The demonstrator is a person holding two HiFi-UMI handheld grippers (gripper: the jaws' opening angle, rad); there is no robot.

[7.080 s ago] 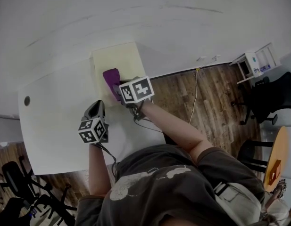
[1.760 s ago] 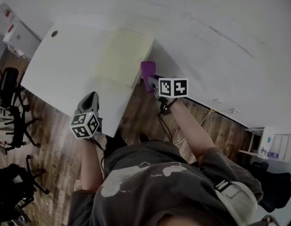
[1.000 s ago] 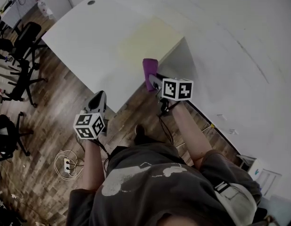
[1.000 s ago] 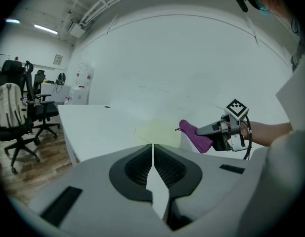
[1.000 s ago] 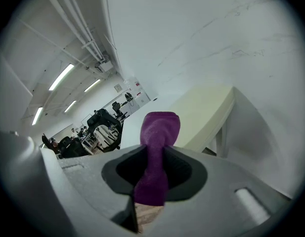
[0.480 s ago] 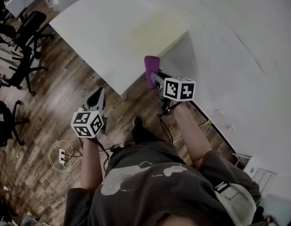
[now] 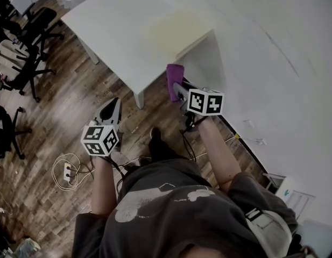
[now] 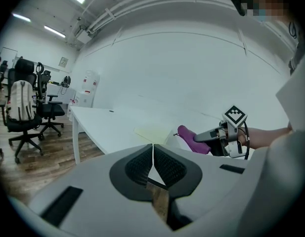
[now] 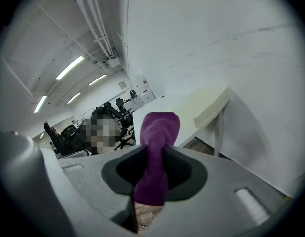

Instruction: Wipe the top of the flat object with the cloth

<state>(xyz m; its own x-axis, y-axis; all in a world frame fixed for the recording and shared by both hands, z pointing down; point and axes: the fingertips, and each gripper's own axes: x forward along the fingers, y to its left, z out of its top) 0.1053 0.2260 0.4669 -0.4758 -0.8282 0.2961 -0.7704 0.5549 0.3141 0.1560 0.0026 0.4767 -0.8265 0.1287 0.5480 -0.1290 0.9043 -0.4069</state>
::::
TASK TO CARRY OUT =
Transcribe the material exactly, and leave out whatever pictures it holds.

TASK OUTPUT =
The demonstrator is a person holding two HiFi-UMI handheld grippers (gripper: the jaws' opening angle, rad); there is no robot.

[7.080 s ago] 
[1.760 s ago] 
[1.000 s ago] 
[1.000 s ago] 
[1.000 s ago] 
[0.480 s ago] 
[now] 
[now] 
[now] 

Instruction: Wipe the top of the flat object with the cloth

<state>(xyz m; its own x-axis, y-axis; all in a world frame fixed for the recording and shared by both hands, z pointing down; point and axes: the fingertips, and each gripper's own axes: x forward along the fingers, y to its left, z out of its top) 0.1053 0.2260 0.4669 -0.4758 -0.8282 0.2961 -0.7704 0.5549 0.3141 0.1560 0.0026 0.4767 -0.8265 0.1287 0.5480 -0.1290 0.9043 -0.4069</state>

This answer requires no additional content.